- _To do_: For each line below that contains the word "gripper", make a copy.

[Dataset section Boundary: Start]

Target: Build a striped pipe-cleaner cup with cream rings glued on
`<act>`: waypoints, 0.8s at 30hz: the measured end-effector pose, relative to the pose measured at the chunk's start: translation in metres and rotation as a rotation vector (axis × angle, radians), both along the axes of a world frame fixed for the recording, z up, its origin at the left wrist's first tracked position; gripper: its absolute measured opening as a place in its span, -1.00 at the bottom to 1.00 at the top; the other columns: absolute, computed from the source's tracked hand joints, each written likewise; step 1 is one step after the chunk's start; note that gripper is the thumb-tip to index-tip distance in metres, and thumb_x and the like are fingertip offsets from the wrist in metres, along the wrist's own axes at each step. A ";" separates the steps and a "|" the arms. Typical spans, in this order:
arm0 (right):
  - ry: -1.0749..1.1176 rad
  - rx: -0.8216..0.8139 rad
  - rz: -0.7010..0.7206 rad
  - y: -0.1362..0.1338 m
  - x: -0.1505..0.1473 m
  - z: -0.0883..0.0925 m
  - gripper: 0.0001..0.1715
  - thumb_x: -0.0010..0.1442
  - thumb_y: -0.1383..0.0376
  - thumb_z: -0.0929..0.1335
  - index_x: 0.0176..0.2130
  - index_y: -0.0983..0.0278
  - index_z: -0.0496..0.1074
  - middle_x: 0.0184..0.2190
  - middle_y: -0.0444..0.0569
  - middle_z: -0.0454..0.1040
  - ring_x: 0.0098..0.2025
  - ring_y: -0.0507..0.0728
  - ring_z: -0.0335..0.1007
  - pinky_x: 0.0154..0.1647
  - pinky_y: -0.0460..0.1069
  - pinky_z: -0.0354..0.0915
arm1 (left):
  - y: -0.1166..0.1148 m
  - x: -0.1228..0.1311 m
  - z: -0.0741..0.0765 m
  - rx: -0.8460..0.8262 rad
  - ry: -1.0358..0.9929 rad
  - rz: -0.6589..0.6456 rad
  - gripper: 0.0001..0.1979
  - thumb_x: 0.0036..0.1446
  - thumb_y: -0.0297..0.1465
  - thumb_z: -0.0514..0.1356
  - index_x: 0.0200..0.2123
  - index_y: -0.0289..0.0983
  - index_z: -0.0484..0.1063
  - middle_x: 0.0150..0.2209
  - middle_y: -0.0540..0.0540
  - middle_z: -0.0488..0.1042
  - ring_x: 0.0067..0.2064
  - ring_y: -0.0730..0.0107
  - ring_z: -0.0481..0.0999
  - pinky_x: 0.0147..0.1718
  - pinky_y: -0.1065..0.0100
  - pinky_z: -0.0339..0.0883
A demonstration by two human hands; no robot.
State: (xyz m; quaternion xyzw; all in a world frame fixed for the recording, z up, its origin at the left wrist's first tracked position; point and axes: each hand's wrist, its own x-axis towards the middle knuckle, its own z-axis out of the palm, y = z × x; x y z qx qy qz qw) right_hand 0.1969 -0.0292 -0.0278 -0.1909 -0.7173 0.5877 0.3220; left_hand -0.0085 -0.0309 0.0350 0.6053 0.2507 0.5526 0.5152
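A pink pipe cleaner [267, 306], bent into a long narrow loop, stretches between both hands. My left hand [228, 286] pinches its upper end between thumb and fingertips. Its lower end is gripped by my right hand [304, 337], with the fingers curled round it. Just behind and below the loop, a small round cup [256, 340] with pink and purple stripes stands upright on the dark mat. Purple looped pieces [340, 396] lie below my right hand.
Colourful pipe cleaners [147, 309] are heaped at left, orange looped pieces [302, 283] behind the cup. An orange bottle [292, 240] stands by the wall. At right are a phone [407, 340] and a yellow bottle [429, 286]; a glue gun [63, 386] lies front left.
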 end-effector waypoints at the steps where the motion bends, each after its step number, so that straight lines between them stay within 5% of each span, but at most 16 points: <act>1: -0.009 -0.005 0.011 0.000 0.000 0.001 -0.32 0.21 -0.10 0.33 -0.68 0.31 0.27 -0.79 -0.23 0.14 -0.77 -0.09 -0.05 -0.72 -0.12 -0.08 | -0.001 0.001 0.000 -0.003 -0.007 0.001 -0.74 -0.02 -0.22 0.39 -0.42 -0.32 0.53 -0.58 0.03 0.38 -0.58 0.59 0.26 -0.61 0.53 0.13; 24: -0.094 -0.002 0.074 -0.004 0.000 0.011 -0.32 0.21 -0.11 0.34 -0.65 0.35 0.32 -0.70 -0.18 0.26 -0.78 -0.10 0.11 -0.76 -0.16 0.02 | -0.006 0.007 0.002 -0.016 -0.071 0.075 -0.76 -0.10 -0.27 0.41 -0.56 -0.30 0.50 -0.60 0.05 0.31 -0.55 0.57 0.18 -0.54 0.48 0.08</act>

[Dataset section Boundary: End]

- _Output below_:
`<act>`: waypoints, 0.8s at 30hz: the measured end-effector pose, relative to the pose measured at the chunk's start: translation in metres and rotation as a rotation vector (axis × angle, radians), both along the axes of a world frame fixed for the recording, z up, its origin at the left wrist's first tracked position; gripper: its absolute measured opening as a place in its span, -1.00 at the bottom to 1.00 at the top; the other columns: absolute, computed from the source's tracked hand joints, each written likewise; step 1 is one step after the chunk's start; note that gripper is the thumb-tip to index-tip distance in metres, and thumb_x and the like are fingertip offsets from the wrist in metres, along the wrist's own axes at each step. A ";" separates the steps and a "|" the arms. Typical spans, in this order:
  - gripper: 0.0001..0.1715
  - gripper: 0.0001..0.1979

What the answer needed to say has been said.